One issue not done in the legislative session has a built-in argument for quick action, but it wouldn't provide a distraction from congressional redistricting. It is congressional redistricting. Republicans have argued all along that Texas voters are misrepresented by a congressional delegation that has 17 Democrats and 15 Republicans in it. By every other measure of who's winning the political wars in Texas, Republicans are ahead. They've been telling people at public events that the political map ought to be more representative of voting patterns. And they've got an urgency argument, if they can convince voters on that first point: To change things in time for the next elections, the maps have to be drawn, voted out of the Legislature and into the hands of federal judges and regulators who'll decide whether the cartographers did what civil rights law requires of them.
While the speculations continue, people down in the Senate's machine rooms have been quietly working up redistricting plans; likewise in the Texas House. It's a plan-fest. Meanwhile, various newspapers have been talking to various senators, and it's not at all clear that 21 of the 31 senators are interested in changing the congressional lines. That's new: During the legislative session, the Republicans were convinced they had the votes to bring up a plan. Senate Democrats said they had the votes to block them, but it would have been difficult to get 51 House Democrats to move to Ardmore, Oklahoma, for a week if they'd been confident that GOP plans would come undone in the Senate.
Add this: Lt. Gov. David Dewhurst, while saying he thinks the congressional lines are foul, is also telling anyone who'll listen that the votes are iffy at best in the Senate.
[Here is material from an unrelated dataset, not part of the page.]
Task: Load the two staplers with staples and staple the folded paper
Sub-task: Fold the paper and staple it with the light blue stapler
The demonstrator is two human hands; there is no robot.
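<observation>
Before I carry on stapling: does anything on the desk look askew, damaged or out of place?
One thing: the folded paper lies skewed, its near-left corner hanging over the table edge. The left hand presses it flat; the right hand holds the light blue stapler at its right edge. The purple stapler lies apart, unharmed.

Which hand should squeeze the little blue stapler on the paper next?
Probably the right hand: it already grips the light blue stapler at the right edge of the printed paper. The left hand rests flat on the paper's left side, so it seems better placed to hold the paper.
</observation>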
He's said he expects the two-thirds rule–which he controls, more or less–to be in place during a special session. That's a gift to the Democrats. If he wanted to play hardball, he'd bring them in, get 16 votes for a congressional redistricting plan (there are 19 Republicans), and ba-da-bing, ba-da-boom, it's done. And it would simplify the situation if the special session had only one issue on the agenda. The 21-vote rule only works if there is a "blocker bill," and that would require either a legitimate issue on the agenda or a Lite Guv willing to buck his party in the interest of Senate tradition.
Balancing the Budget with O.P.M.
Companies asking for large refunds on their state taxes after September 1 will have a new problem. The state won't write refund checks in some cases. If the amounts are greater than $250,000 and it's not a routine refund of a routine overpayment, the comptroller can't write a refund check without the Legislature's permission.
A little perspective: The comptroller made 108,213 refunds in 2002, and only 735 of them were over $250,000. Of those, only 391 refunds would have been withheld under the new provision in the state budget. But they were BIG refunds. If each of the 391 had only been due $250,000 (and not, say, several million), holding the refunds would have kept $97.8 million in the state treasury. Money in the state treasury can be used to certify the budget, even if it's not going to be spent on the items in the budget. Holding the money, then, makes the budget balance.
The taxpayers will still collect interest for every day the state is holding their dough–that's state law. They'll apparently be able to apply refund credits to future payments they might owe the state (which means they'll get their money, but more slowly than if the state just wrote a check). Still, they're being forced to lend Texas some money whether or not they wanted to.
What's in it for the state is simple: By delaying cash payments owed to business taxpayers, budgeteers will have an extra $120 million on the plus side of the ledger for the next two years –that's the actual estimate of what the companies will be owed in refunds during that time. Using Other People's Money (the O.P.M. above), the Legislature was able to cobble the budget together even though a couple of key budget boosters came apart. They didn't get the money they'd hoped for from a patch on the corporate franchise tax. Businesses didn't like the patch and it died. And they didn't pass a change to the sales tax on vehicles that would have forced sellers to pay taxes on car values instead of on the sales prices reported by the sellers themselves.
The refund provision, snuck into the budget on the Senate side, requires companies expecting more than a quarter million dollars to get legislative approval before they get a check. Remember, gentle reader, that the Legislature won't be here to approve payments like that until January 2005, unless they hold special sessions and the governor adds the payments to the agenda for those sessions.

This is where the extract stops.